Through the HHS Mandate, the Obama administration is not only trying to force employers to violate their moral convictions and consciences by providing health plans with free contraceptives and abortion-inducing drugs — they’re actually going so far as to assume the authority to define what constitutes religious ministry.

The HHS Mandate directly attacks the Establishment Clause of the First Amendment to the United States Constitution by providing a “religious exemption” so narrow that it excludes a wide range of religious institutions on the basis that their ministries are not truly religious in character.
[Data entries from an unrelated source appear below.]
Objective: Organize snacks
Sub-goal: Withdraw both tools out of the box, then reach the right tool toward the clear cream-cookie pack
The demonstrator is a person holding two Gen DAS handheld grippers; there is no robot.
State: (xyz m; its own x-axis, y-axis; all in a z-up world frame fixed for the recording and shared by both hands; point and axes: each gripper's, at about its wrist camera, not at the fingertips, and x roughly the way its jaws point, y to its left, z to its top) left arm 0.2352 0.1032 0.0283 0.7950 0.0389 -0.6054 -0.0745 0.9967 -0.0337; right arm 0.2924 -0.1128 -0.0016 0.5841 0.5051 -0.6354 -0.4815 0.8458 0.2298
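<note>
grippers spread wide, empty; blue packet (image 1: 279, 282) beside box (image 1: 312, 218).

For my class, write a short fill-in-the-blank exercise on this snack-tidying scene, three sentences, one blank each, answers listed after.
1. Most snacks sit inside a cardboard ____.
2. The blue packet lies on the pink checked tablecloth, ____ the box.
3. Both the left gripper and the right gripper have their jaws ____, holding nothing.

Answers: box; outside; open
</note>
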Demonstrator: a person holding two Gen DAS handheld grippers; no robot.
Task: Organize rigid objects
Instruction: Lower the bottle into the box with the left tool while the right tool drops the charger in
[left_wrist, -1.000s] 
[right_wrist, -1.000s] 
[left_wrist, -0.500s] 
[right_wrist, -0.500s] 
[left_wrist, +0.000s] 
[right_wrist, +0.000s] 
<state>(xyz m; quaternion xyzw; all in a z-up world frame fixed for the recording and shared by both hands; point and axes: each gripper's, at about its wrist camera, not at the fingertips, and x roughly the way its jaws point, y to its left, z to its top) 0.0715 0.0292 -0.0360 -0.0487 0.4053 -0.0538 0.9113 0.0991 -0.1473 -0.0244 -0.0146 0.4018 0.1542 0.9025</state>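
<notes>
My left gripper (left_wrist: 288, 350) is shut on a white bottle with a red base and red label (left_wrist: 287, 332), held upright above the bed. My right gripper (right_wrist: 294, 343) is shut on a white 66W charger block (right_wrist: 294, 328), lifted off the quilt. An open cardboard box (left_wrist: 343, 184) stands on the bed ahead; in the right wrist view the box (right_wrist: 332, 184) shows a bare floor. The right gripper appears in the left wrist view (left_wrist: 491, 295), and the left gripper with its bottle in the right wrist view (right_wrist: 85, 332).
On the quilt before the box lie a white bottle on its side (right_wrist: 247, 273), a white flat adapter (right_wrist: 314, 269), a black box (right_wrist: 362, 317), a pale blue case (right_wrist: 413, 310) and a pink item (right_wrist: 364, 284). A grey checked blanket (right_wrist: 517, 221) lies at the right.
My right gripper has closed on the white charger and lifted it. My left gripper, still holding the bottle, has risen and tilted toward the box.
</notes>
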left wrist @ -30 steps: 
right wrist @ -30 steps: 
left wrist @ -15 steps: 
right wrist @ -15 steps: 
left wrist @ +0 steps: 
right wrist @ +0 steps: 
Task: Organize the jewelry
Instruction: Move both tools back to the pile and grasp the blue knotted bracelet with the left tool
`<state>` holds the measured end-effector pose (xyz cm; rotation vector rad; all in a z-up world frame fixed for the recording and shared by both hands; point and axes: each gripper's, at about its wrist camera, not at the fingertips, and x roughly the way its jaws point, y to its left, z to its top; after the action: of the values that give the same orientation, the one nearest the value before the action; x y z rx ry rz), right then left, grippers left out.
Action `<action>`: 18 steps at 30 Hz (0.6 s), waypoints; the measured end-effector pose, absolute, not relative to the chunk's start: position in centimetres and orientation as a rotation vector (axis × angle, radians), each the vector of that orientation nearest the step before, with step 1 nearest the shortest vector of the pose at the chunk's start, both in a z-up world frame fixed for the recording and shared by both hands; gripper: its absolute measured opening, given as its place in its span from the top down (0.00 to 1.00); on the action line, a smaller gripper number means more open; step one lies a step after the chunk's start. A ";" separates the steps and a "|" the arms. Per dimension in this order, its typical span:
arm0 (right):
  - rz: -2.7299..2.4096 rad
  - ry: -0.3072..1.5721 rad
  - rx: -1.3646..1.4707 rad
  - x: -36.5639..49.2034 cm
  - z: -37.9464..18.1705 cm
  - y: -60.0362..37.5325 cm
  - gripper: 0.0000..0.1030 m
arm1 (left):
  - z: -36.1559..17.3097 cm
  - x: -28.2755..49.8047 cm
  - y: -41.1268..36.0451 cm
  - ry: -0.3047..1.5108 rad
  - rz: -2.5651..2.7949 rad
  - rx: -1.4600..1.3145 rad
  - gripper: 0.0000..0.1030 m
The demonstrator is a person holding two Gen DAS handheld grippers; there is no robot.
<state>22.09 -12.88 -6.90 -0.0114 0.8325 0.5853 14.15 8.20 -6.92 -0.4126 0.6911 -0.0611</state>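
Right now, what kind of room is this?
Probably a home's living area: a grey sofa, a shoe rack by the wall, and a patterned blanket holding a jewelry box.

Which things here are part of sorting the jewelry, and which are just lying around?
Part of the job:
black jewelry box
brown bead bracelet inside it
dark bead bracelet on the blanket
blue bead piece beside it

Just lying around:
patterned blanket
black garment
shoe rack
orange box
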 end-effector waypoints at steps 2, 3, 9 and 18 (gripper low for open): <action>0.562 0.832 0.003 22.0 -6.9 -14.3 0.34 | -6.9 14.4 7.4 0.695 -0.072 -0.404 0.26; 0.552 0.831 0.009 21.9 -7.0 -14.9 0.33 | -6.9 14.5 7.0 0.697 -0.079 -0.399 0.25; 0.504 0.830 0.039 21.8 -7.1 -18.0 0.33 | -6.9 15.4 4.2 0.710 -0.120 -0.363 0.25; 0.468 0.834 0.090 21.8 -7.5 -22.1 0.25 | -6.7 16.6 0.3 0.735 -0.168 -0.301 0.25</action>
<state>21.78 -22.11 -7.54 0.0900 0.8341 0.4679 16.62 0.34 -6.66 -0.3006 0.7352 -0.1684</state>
Activities which have always been understood to fall within the sphere of religious ministry — like feeding the hungry, caring for the sick, sheltering the homeless and educating the young — are not considered sufficiently religious by President Obama to qualify for his narrow “exemption.”

 

Lopez: How do you keep this non-/bi-partisan in an election year?

Scheidler: I welcome the cooperation of any elected official willing to fight the HHS Mandate, and in fact the rally program in Chicago includes Republican congressman Joe Walsh and democratic Congressman Dan Lipinski.

Religious freedom isn’t a partisan issue, though it certainly is a political one, thanks to Barack Obama. 

And for that reason, the rally “marching orders” include a call for all who care about religious freedom to vote for candidates who will restore to religious institutions of every tradition the protections from government encroachment they are guaranteed by the First Amendment.

 

Lopez: What is next?

Scheidler: Friday’s rally is just the beginning. This Rally for Religious Freedom in over 120 American cities shows that opposition to the HHS Mandate is widespread and growing.

We’re calling on Congress to enact legislation to overturn the HHS Mandate and restore our cherished freedom of religion.

We’re encouraging all who recognize this assault on religious liberty for what it is to vote in the primary and general elections this year for candidates who oppose the HHS Mandate and who will promise to rescind it.

We’re showing our support for the U.S. Catholic Bishops and other religious leaders who are standing up against the HHS Mandate. They can count on us to carry this fight together to victory.